▶ **Exercise brief**: From the entries that follow, report every line in which "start" occurs.

[[ Material for this exercise open ]]

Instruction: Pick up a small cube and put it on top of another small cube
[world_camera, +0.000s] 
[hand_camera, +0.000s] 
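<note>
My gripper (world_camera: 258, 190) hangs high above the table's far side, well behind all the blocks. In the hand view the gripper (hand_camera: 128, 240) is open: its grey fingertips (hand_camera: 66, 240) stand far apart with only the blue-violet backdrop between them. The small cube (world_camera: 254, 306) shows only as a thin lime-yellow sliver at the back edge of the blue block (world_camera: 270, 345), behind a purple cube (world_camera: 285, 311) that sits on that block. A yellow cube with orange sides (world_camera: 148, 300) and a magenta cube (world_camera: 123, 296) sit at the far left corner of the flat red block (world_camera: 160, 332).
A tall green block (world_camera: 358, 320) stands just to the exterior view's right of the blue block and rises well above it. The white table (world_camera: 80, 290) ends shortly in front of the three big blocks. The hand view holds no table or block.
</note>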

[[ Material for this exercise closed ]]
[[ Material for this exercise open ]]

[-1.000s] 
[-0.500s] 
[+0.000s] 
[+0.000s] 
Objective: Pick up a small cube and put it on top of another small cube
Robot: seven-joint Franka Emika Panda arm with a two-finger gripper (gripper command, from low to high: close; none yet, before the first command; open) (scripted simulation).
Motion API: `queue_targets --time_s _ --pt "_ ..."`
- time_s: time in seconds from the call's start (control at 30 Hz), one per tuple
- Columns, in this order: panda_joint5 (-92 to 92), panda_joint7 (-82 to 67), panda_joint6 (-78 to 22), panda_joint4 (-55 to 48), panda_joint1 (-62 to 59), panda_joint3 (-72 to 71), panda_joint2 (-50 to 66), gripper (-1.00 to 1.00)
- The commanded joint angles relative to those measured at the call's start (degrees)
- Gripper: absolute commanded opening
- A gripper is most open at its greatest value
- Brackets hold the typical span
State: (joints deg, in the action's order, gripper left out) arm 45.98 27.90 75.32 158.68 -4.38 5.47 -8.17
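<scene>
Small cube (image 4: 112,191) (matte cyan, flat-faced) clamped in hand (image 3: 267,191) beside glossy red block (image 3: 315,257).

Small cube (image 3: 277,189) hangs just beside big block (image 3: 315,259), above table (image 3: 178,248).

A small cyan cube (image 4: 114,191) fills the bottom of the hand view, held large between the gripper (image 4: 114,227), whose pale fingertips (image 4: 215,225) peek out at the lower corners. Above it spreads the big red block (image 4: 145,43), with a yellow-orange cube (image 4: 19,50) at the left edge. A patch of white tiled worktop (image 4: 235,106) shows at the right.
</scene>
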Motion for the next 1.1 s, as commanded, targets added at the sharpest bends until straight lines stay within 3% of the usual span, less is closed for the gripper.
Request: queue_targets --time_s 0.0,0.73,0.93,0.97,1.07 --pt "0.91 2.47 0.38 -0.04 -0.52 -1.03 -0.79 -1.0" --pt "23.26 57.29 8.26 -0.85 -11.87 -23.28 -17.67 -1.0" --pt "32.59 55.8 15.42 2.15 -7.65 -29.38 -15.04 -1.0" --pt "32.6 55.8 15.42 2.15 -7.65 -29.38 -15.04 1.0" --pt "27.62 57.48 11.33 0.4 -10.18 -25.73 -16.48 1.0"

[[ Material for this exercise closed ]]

▶ **Exercise response**:
- time_s: time in seconds from the call's start (control at 30 Hz), one per tuple
- The commanded joint angles relative to those measured at the call's start (degrees)

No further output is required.